Every custom transformation and special handling adds complexity, time, cost, and maintenance burden. Avoid unnecessary customization by adapting to new system’s data structure when reasonable, accepting some manual cleanup instead of automation for edge cases, focusing custom work on highest-value data, and standardizing rather than perpetuating old system’s quirks.

Ignoring User Acceptance

Technical migration success doesn’t guarantee user acceptance. Involve users in validation testing with migrated data, confirm data makes sense operationally, verify reports show expected information, and get explicit sign-off before go-live.

Users find data problems that technical validation misses.

The Bizowie Migration Advantage

Bizowie’s proven data migration methodology systematically addresses every critical decision through structured assessment of current data, clear decision frameworks for what to migrate, data quality analysis and cleanup tools, migration templates for common entities, validation and reconciliation procedures, and experienced migration team support.

Our cloud platform simplifies migration through flexible data import capabilities, automated validation rules, intuitive data mapping, test environment for validation, and rollback capabilities if issues arise.

Distribution companies implementing Bizowie benefit from our migration experience across hundreds of implementations, understanding of distribution data patterns, and commitment to clean, accurate starting data.

Creating Your Migration Strategy

Assessment Phase

Begin with thorough assessment including current data inventory and volumes, data quality analysis, historical data value assessment, regulatory retention requirements, and migration complexity evaluation.

Understanding what you have is prerequisite for deciding what to migrate.

Decision Framework

Make systematic decisions about each data category using business value consideration, operational necessity, historical analysis requirements, regulatory compliance needs, and cost-benefit of migration versus archival.

Document decisions and rationale for stakeholder review and approval.

Cleanup Planning

Develop comprehensive cleanup plan including issue prioritization, resource allocation, cleanup procedures and tools, validation approach, and timeline and milestones.

Cleanup is project-within-project requiring dedicated management.

Execution and Validation

Execute migration systematically through multiple test iterations, comprehensive validation, issue resolution, final production migration, and thorough reconciliation.

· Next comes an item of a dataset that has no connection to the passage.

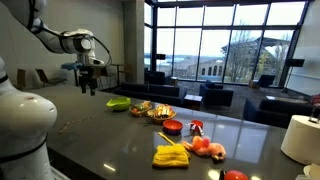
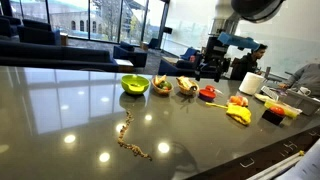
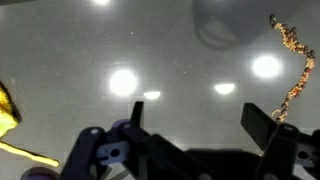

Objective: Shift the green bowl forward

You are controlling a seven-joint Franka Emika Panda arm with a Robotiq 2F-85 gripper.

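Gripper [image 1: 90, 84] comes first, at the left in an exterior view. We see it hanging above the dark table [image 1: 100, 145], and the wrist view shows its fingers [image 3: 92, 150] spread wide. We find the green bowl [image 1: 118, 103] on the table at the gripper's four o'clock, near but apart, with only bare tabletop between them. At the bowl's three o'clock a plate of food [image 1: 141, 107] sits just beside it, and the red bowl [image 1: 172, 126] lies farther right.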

Don’t rush. Accuracy matters more than speed.

Conclusion

Data migration decisions have lasting impact on your new ERP system’s performance and usability. Migrate too much garbage and you carry decades of confusion forward. Migrate too little and you lose valuable business information and history.

The right approach requires strategic thinking about what data truly matters for ongoing operations versus what can be archived for reference or discarded completely. It demands disciplined cleanup before migration rather than hoping to fix problems later. And it necessitates thorough validation and reconciliation to ensure accuracy.

Distribution companies that treat data migration as strategic activity rather than technical chore achieve better implementations with cleaner data, better performance, higher user satisfaction, and stronger foundation for future growth.

Modern cloud ERP platforms like Bizowie provide tools, templates, and methodologies that make effective data migration achievable. But tools alone aren’t enough—thoughtful decisions about what to bring, archive, and leave behind separate successful migrations from problematic ones.

Your new ERP deserves clean, accurate, relevant data. Invest the time and discipline to make the right migration decisions. The operational benefits of starting with quality data compound daily for years after implementation.

Don’t let data migration be an afterthought or technical exercise. Make it the strategic activity it deserves to be—the foundation on which everything else in your new system depends.